SUPPLIED MATERIAL ->
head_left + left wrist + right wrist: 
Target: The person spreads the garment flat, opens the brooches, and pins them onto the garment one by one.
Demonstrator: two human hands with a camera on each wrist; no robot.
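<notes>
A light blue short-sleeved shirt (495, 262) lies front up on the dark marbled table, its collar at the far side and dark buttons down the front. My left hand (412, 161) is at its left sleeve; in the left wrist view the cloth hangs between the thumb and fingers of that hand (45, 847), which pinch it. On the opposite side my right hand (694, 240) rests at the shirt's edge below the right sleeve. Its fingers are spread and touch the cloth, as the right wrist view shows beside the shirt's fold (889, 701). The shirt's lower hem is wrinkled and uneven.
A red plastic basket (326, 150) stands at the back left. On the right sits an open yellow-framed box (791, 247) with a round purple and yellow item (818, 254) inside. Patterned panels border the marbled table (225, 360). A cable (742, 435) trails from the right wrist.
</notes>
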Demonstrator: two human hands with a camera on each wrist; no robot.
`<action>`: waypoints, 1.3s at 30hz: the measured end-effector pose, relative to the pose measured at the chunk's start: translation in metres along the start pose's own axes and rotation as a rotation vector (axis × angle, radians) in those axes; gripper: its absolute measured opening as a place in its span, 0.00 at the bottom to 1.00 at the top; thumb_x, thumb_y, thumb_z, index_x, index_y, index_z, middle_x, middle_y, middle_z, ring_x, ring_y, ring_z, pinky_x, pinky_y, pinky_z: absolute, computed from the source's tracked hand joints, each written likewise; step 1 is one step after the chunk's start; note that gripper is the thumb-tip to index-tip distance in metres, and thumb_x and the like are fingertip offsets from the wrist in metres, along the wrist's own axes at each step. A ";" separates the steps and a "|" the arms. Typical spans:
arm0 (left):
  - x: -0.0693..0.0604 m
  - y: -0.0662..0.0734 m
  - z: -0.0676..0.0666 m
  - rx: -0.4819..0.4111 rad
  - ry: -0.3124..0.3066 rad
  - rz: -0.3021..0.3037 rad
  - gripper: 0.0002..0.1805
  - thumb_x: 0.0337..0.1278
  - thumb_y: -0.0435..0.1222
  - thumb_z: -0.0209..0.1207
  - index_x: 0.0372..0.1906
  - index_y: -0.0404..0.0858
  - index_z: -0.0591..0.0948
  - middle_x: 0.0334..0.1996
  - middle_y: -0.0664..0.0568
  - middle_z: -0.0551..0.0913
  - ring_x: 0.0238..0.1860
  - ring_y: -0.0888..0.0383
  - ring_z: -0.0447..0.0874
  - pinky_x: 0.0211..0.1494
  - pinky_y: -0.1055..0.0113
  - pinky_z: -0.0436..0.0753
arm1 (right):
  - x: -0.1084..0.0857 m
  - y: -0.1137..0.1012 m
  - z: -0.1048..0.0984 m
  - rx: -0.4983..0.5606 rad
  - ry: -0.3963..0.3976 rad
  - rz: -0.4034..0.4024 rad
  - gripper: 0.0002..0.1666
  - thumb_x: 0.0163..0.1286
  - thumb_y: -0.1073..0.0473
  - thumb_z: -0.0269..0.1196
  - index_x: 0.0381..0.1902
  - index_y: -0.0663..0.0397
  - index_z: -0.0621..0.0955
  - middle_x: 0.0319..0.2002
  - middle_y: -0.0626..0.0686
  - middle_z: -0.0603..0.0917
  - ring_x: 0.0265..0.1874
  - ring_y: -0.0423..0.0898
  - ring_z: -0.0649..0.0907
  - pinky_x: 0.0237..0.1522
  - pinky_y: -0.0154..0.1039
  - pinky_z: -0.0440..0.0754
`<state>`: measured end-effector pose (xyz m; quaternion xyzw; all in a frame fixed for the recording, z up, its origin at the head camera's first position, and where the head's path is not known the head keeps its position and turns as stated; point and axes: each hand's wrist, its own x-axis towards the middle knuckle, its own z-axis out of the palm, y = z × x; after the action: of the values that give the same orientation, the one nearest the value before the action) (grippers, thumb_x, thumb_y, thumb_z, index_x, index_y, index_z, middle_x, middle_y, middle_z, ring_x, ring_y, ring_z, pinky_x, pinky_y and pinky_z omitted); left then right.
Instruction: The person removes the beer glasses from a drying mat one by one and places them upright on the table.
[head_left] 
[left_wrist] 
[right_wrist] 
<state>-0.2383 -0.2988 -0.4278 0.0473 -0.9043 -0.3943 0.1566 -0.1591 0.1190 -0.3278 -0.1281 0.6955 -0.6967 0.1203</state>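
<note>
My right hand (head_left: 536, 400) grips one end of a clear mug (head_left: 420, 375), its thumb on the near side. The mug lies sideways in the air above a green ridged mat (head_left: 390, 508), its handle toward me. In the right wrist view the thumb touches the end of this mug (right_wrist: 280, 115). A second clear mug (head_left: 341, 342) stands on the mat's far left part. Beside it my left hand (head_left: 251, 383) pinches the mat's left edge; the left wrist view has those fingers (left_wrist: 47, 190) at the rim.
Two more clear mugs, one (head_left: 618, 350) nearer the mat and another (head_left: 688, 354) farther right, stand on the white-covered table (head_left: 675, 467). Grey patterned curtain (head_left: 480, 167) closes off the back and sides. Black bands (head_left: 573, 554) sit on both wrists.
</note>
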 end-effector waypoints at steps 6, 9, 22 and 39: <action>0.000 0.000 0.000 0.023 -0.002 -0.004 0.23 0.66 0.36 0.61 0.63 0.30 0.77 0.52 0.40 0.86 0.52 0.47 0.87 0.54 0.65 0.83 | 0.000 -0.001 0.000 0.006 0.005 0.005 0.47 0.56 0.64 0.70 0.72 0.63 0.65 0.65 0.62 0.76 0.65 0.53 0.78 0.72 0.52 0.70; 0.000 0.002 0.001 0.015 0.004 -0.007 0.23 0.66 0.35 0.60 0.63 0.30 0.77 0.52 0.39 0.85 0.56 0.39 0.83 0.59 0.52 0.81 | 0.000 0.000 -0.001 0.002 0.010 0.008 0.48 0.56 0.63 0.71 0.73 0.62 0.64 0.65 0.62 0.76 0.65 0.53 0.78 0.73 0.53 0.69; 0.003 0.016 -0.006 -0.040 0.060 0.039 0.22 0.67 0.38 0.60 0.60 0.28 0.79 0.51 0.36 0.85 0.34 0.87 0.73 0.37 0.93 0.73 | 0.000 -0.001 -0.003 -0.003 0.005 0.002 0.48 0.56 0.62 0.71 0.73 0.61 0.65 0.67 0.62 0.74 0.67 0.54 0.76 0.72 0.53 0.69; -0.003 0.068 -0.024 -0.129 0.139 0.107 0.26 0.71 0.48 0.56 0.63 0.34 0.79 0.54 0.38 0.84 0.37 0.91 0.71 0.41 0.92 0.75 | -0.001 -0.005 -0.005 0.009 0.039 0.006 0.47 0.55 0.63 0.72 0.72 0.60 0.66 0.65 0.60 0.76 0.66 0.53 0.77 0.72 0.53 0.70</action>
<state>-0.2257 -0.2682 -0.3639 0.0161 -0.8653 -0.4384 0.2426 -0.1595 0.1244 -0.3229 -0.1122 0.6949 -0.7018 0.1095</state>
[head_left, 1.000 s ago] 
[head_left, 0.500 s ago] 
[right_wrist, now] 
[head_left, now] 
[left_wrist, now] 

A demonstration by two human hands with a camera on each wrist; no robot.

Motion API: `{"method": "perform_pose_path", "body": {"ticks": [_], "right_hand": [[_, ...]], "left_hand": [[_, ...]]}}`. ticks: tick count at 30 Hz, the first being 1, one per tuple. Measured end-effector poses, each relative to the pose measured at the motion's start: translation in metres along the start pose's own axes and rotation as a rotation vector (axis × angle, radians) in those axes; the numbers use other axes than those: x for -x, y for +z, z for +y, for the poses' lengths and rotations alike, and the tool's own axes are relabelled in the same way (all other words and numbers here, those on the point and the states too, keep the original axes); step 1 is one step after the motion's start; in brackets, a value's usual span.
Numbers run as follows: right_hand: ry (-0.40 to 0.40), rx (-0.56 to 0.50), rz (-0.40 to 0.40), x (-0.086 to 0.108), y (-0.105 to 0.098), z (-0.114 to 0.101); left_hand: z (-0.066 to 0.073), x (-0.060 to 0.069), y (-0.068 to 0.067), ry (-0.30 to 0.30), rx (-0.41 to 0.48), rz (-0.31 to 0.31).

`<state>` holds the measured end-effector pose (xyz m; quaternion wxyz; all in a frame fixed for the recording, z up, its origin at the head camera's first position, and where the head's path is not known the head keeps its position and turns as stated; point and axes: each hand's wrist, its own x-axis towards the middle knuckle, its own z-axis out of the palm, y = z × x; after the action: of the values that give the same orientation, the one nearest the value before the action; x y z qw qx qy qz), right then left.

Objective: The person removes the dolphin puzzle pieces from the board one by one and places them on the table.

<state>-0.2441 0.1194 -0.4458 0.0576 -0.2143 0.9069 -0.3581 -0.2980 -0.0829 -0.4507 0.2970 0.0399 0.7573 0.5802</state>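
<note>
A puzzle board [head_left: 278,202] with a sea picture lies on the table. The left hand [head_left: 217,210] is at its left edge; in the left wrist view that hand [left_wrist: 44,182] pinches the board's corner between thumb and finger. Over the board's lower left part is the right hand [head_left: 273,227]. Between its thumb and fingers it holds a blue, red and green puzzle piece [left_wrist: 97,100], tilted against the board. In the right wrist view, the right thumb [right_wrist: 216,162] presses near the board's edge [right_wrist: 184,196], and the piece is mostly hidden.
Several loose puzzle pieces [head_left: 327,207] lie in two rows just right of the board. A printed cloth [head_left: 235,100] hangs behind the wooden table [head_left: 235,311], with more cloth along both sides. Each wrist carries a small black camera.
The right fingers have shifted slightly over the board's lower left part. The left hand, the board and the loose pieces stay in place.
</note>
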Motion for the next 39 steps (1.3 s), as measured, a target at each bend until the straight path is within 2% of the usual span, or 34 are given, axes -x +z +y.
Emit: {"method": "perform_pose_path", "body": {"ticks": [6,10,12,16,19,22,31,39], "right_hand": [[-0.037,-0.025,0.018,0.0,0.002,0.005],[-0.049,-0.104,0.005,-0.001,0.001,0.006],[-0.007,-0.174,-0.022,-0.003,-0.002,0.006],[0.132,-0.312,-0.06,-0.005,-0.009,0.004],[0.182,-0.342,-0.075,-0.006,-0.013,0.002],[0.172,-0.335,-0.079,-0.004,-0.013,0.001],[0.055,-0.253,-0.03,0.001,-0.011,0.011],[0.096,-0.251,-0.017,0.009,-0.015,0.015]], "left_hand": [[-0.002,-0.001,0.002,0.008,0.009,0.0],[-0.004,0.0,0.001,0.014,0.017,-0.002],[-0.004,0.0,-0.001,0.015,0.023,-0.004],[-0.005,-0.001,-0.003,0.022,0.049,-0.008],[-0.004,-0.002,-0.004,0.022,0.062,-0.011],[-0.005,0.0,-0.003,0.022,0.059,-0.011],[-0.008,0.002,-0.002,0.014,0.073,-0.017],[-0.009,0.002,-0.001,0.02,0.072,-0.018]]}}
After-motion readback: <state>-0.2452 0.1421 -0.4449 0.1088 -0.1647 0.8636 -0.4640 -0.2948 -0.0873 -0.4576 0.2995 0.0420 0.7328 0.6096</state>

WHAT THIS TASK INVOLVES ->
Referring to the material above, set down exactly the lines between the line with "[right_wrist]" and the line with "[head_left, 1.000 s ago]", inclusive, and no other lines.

RESULT ->
[right_wrist] 
<state>-0.2383 -0.2988 -0.4278 0.0473 -0.9043 -0.3943 0.1566 -0.1591 0.1190 -0.3278 -0.1281 0.6955 -0.6967 0.1203</state>
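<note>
My right hand (head_left: 536, 400) grips one end of a clear mug (head_left: 420, 375), its thumb on the near side. The mug lies sideways in the air above a green ridged mat (head_left: 390, 508), its handle toward me. In the right wrist view the thumb touches the end of this mug (right_wrist: 280, 115). A second clear mug (head_left: 341, 342) stands on the mat's far left part. Beside it my left hand (head_left: 251, 383) pinches the mat's left edge; the left wrist view has those fingers (left_wrist: 47, 190) at the rim.
Two more clear mugs, one (head_left: 618, 350) nearer the mat and another (head_left: 688, 354) farther right, stand on the white-covered table (head_left: 675, 467). Grey patterned curtain (head_left: 480, 167) closes off the back and sides. Black bands (head_left: 573, 554) sit on both wrists.
</note>
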 end-effector waypoints at steps 6, 9, 22 and 39: <action>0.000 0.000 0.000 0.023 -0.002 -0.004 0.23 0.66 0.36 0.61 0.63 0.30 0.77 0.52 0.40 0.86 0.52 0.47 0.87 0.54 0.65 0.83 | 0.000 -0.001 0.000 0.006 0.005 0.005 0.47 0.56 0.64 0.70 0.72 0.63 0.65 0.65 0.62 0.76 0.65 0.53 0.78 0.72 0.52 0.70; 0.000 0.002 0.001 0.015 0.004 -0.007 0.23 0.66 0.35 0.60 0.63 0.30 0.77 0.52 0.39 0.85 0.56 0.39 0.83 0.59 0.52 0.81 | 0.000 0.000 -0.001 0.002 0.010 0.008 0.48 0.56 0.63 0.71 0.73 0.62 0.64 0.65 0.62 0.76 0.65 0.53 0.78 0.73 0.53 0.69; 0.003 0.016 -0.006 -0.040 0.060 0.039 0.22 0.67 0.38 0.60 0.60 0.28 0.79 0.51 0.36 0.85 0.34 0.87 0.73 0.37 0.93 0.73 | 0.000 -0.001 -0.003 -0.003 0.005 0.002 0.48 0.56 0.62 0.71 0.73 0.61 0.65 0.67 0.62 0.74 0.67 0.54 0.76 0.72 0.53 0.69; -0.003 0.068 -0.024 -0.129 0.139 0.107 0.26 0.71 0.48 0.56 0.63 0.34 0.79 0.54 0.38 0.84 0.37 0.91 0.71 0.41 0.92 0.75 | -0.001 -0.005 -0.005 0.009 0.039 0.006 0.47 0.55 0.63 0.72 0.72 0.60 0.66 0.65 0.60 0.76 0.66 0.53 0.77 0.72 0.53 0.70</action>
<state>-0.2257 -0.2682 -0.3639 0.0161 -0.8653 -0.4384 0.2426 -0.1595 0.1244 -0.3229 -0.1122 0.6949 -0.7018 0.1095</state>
[head_left, 1.000 s ago] 

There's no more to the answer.